Professor Curran says that in many areas small firms are not receiving the support they need. Much of the problem, he says, lies with the expectation that businesses will contact Tecs, when they are too busy surviving. He believes that small firms themselves are also often to blame. 'We found that small businesses and employees were very complacent about the needs for training. It made it doubly difficult to reach small firms. Tecs are clearly judged on performance, and medium and large firms are easier to hit, can get a lot of training done, and will be more receptive anyway. This is particularly the case where larger companies have direct contact with members of the Tec boards. The exception to this is in places like Leicester and Nottingham where there is still a large textile industry, based on small firms, where special schemes can be run, and it is easier to target.'

Many Tecs see the creation of enterprise as a long haul, not only involving managers, which needs to start on the young. 'If you really want an enterprise culture you have to work in schools,' says David Rossington, chief executive of Lincolnshire Tec.

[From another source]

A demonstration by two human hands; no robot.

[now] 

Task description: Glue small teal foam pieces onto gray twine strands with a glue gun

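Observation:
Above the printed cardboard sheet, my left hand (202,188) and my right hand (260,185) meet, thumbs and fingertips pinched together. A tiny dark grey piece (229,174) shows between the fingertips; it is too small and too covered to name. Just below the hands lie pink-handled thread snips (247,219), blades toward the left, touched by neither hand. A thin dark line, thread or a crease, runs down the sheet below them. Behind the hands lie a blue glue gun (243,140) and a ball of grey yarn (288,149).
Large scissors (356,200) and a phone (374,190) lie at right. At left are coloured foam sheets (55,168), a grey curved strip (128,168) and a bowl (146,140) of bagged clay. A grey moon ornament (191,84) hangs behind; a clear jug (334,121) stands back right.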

Government reliance on output measures to assess the performance of Tecs worries both outside observers, and some inside the Tecs. Mr Rossington says the strong may benefit at the expense of the weak. 'There is a danger of creaming off. We are very much in favour of going for outputs, but with care, and would like to see more flexibility by the Government to interpret the outputs. The distance travelled is important, rather than just the output.'

The announcement by the Government earlier this month that Tecs will be assessed in league tables has heightened concerns. In particular, say some, the long-term unemployed, people with disabilities, women and ethnic minorities could find their training opportunities cut. A recent report from the National Council for Voluntary Organisations (NCVO) criticised Tecs for what it called 'cramming and creaming', resulting from excessive concentration on performance measures. 'The pressure is on training organisations to select those who can be trained quickly and cheaply, while having to turn away those who need most help,' says Martin Ayton, the NCVO's policy and campaigns officer.

Tecs are responding to the variety of demands placed on them with increasingly innovative schemes. Venture capital funds are being established for new businesses. Waged apprenticeships are being re-established. Skills registers that compare the unemployed with vacancies have been created. Businesses are encouraged to enter new markets through the establishment of specialist centres.

Many new initiatives have been promoted by the Government's pounds 25m Tec Challenge. Some of the winners were able to bring together in one scheme measures to help several target groups.

Avon Tec, one of the winners, was awarded pounds 750,000 to develop a cable fibre optic system, or 'learning network', based in South Bristol, which aims to educate, train and develop enterprise in a deprived area. Beneficiaries should include the long term unemployed, small businesses, single parents and school children.

'South Bristol is an old industrial area, with much of the industry that it is moving into the area moving to the north of the city,' explains Dereth Wood, development manager. 'The area is isolated in transport terms, with traditional manual skills, not in new technology. We looked at an isolated urban area, using the same principles that in the Highlands and Islands they looked at homeworking and isolation.'

A company will be established to assist with teleworking and the provision of business-to-business services. Part of the Avon project will also be to establish a local television channel, which can transmit programmes made by local school children, and which the Tec intends to use to promote community leaders as role models. Ms Wood says: 'The first money will go into a batch of apprentice workers, paid an apprentice wage of pounds 150 a week.'

The Government has not decided whether the Tec Challenge is just a one-off, or whether it will be maintained. The enthusiasm and initiative displayed by Tecs is a formidable argument for retaining the scheme for future years.